Dopage : l’UEFA alourdit en appel à 18 mois la suspension de Nasri

Suspendu pour six mois fin février 2018 pour avoir bénéficié d’une perfusion intraveineuse de vitamines, le milieu de terrain français de 31 ans a vu sa sanction prolongée.

Peine prolongée pour Samir Nasri. L’UEFA a annoncé mercredi avoir alourdi en appel la suspension pour dopage du Français actuellement sans club Samir Nasri de six à dix huit mois, soit jusqu’au 1er janvier 2019.

Un dernier club en Turquie. Samir Nasri, 31 ans, qui a quitté son dernier club, la formation turque d’Antalyaspor, en janvier dernier, avait été suspendu pour six mois fin février 2018 pour avoir bénéficié d’une perfusion intraveineuse de vitamines, méthode prohibée par l’Agence mondiale antidopage (AMA). L’instance de contrôle, d’éthique et de discipline de l’UEFA avait fait appel de cette sanction.

“Traitement intraveineux”. La suspension ayant démarré rétroactivement le 1er juillet 2017, il ne pourra pas retrouver les terrains avant le 1er janvier 2019. Il a toutefois été autorisé à reprendre l’entraînement avec n’importe quel club à partir du 1er novembre 2018. Tout était parti du passage du joueur, quand il évoluait à Séville (2016-17, alors prêté par Manchester City), dans une clinique américaine pour un traitement intraveineux.

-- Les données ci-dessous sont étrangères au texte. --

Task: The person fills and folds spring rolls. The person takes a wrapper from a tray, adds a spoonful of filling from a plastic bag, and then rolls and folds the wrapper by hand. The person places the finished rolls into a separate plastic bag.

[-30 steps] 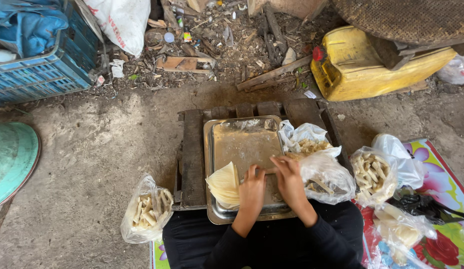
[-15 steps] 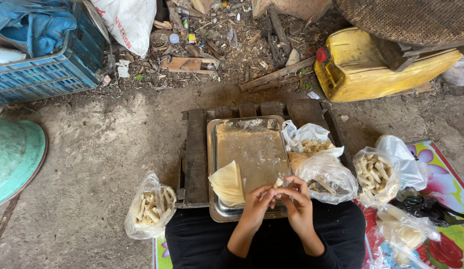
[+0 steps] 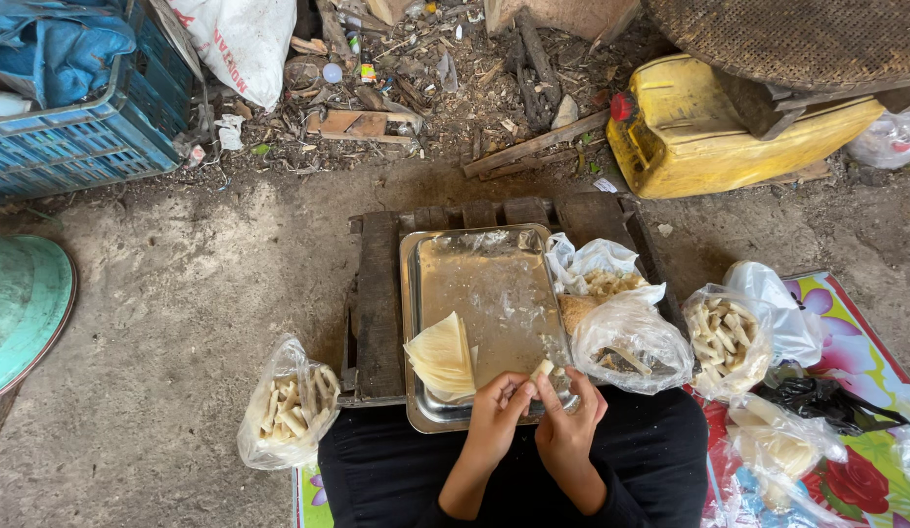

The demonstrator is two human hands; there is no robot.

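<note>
Head view: I see both hands low over the near edge of a rectangular shiny metal tray (image 3: pixel 474 284) that sits on a dark weathered wooden pallet (image 3: pixel 377 313). Left hand (image 3: pixel 494 420) and right hand (image 3: pixel 567 425) are together, fingertips pinched on a small pale rolled wrapper piece (image 3: pixel 543 369) held just above the tray's near right corner; grip is closed on it from both sides. Fan-shaped stack of thin pale wrapper sheets (image 3: pixel 442 354) lies on the tray's left side, just beside the left hand. Clear plastic bag with crumbly filling (image 3: pixel 601 284) touches the tray's right edge; a second crumpled clear bag (image 3: pixel 631 342) sits just in front of it, next to the right hand. Clear bag of short pale finished rolls (image 3: pixel 284 411) lies on the concrete to the left, another such bag (image 3: pixel 724 337) to the right on a floral mat (image 3: pixel 856 332). Further back: yellow plastic jerrycan on its side (image 3: pixel 709 137), blue plastic crate (image 3: pixel 83 137), white sack (image 3: pixel 242 39), green round basin edge (image 3: pixel 20 303).
</note>
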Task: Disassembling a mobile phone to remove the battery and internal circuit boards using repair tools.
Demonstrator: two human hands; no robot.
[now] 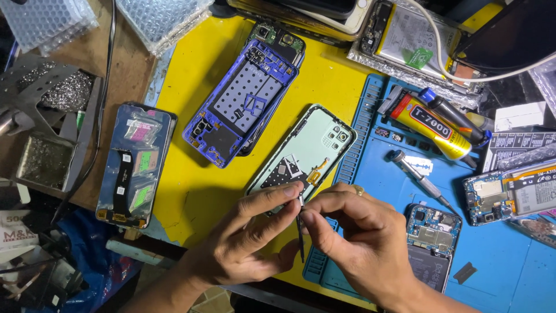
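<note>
My left hand and my right hand meet near the front edge of the bench, over the lower end of a pale green phone back cover. Between the fingertips of both hands stands a thin dark tool, like tweezers, held upright with its tip near the thumbs. My left thumb and forefinger pinch at the tool's top, and my right fingers grip its shaft. A ring shows on my right hand. What sits at the very tip is too small to tell.
A blue phone frame lies on the yellow mat. A phone screen assembly rests at left. On the blue mat lie a glue tube, a screwdriver, a razor blade and opened phones. Bubble wrap at the back.
</note>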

La clinique Drip Doctors, située à Los Angeles, avait communiqué sur Twitter sur “un traitement intraveineux” de vitamines fourni pour l’ancien joueur de Marseille et d’Arsenal “afin qu’il garde la forme”.

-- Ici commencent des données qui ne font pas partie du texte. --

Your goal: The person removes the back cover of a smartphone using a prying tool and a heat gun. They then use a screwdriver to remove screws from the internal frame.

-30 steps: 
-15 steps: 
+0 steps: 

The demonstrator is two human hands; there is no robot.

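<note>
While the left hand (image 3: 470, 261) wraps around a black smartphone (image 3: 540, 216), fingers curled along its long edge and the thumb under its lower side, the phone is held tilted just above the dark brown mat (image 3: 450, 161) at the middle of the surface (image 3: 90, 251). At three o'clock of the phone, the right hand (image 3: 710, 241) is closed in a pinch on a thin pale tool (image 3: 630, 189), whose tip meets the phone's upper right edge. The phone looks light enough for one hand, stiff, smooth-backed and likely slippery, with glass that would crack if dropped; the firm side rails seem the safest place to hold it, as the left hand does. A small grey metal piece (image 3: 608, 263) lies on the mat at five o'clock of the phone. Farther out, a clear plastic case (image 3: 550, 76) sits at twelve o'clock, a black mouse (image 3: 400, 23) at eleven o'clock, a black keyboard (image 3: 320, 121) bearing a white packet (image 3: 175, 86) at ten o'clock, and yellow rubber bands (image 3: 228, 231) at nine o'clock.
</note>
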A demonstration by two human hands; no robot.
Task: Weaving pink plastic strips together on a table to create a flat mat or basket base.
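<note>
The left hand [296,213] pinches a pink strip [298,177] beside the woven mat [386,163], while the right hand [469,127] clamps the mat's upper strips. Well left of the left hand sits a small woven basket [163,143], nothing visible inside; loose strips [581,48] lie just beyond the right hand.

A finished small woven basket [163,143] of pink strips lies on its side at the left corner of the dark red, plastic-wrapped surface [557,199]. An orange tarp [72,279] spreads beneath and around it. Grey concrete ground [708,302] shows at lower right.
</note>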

L’Agence espagnole antidopage (Aepsad) avait alors ouvert une enquête fin 2016. Cette pratique par intraveineuse est interdite par l’AMA, à moins, entre autres, que le joueur ne bénéficie d’un certificat. Mais l’UEFA avait refusé d’accorder une autorisation d’usage à des fins thérapeutiques (AUT) à titre rétroactif. L’ex-Bleu aux 41 sélections (5 buts) risquait quatre ans de suspension, selon la presse espagnole.